The increasing pace of mega-disasters impacts spending well beyond the DRF. Increased demands and budgetary pressures are building across other FEMA activities, such as the National Flood Insurance Program, which has struggled to maintain solvency and has been forced to borrow billions from the U.S. Treasury. While a recent overhaul of how FEMA sets premiums to more closely align them with flood risks may strengthen actuarial soundness, the Government Accountability Office and others have voiced concerns that affordability may drive a need to provide flood insurance on a means-tested basis.
Is It Time To Reform Federal Disaster Management?
Beyond FEMA, departments as diverse as Agriculture, Commerce, Defense, the Environmental Protection Agency, Housing and Urban Development, Interior, the Small Business Administration, and Treasury at times play roles in disaster preparedness and response. Other agencies are pulled in as needed, as was the case with public health-related agencies during the pandemic. The Internal Revenue Service also comes into play given disasters have the potential to reduce tax collections through diminished economic activity and, like with Helene, delaying tax payments. Coordinating so many players is no easy task.
The Brookings Institution has described the government’s disaster management structure as “labyrinthian” with responsibilities spread across agencies deploying dozens of programs.
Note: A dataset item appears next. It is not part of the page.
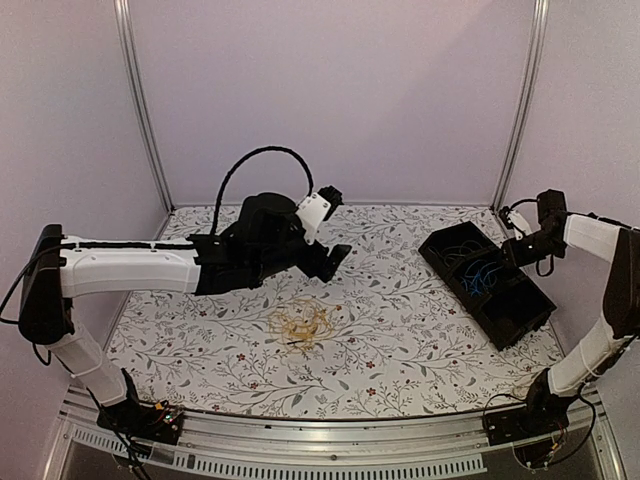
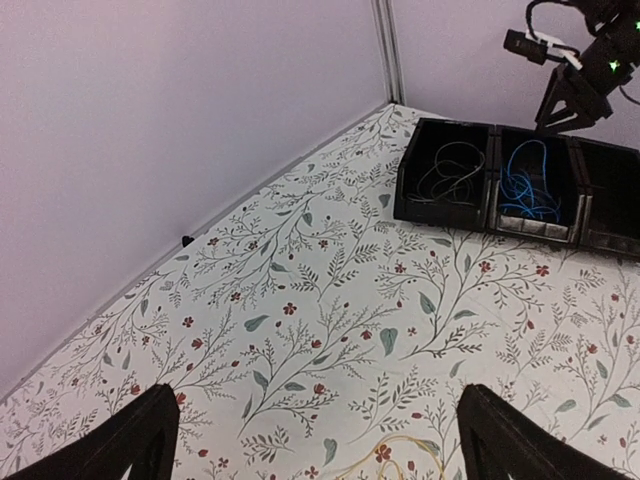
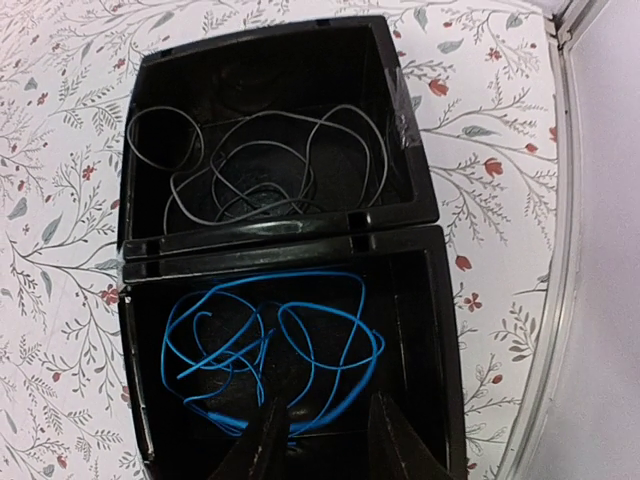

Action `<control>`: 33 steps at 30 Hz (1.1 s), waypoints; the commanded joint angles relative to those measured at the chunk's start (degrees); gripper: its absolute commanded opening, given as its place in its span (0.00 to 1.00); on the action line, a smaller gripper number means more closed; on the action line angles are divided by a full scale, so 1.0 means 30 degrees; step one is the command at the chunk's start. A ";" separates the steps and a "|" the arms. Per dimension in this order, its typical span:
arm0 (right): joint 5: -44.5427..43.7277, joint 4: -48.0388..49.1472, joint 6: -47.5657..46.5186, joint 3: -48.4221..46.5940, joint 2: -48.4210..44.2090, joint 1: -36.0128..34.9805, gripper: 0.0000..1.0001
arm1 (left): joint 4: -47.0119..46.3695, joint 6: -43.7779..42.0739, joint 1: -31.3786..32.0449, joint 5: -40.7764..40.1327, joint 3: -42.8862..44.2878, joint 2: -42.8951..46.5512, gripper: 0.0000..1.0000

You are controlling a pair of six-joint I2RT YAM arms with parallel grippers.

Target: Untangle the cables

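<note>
The yellow cables (image 1: pixel 303 325), at seven o'clock from the wide-spread left gripper (image 2: pixel 320 440), look light and floppy; better to take one outer loop. The right gripper (image 3: pixel 330 440) stands apart, holding nothing.

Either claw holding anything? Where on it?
Nothing held. Left claw hangs open over the table; right claw is open above the blue cable lying in the bin.

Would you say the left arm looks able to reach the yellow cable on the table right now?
Probably yes: the yellow cable lies uncovered on the table, close to the left arm, whose jaws hang wide open near it; nothing stands between.
</note>
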State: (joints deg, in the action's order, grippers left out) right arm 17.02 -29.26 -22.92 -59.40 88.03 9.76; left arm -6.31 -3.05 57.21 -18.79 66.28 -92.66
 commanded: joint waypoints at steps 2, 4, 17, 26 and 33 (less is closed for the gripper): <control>-0.0123 -0.2041 -0.0178 -0.2244 -0.2259 -0.0089 0.33 | 0.0123 -0.0016 0.0396 -0.0184 0.0545 -0.0256 1.00; 0.1038 -0.2523 -0.0212 -0.2250 -0.2776 -0.0138 0.33 | 0.0139 -0.0009 0.0456 -0.0183 0.0562 -0.0215 1.00; 0.8919 -0.1607 -0.3290 -0.0968 -0.5618 -0.4764 0.36 | 0.6829 0.3893 -0.0767 0.0417 0.3647 -0.0799 0.88; 1.1745 0.1241 -0.2731 0.0670 -0.4054 -0.7648 0.36 | 0.6720 0.8579 -0.3709 0.7701 -0.3141 0.1516 0.63; 1.0889 0.1895 -0.3829 0.2571 -0.4161 -0.7893 0.36 | 0.5458 0.8755 -0.3426 0.7468 -0.4733 0.1666 0.55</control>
State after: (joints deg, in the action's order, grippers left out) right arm 49.01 -25.69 -32.71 -52.12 76.18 -13.76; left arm 13.13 21.69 46.52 1.80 52.84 -88.71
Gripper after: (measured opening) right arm 0.359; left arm 0.555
In a series of essays, Brookings suggests a wholesale reconsideration of how the government defines, prepares for, manages, funds, and responds to disasters. Given the rising incidence and cost of catastrophic events, such matters have received consideration from policymakers, though a clear path to a comprehensive solution has not yet been found.
With a growing list of catastrophes, there is a compelling need to better align development incentives with disaster risks and to improve how the government takes preventative action, plans for, and responds to such events. Finding ways to adapt to these rising risks should be a priority for the next president and Congress.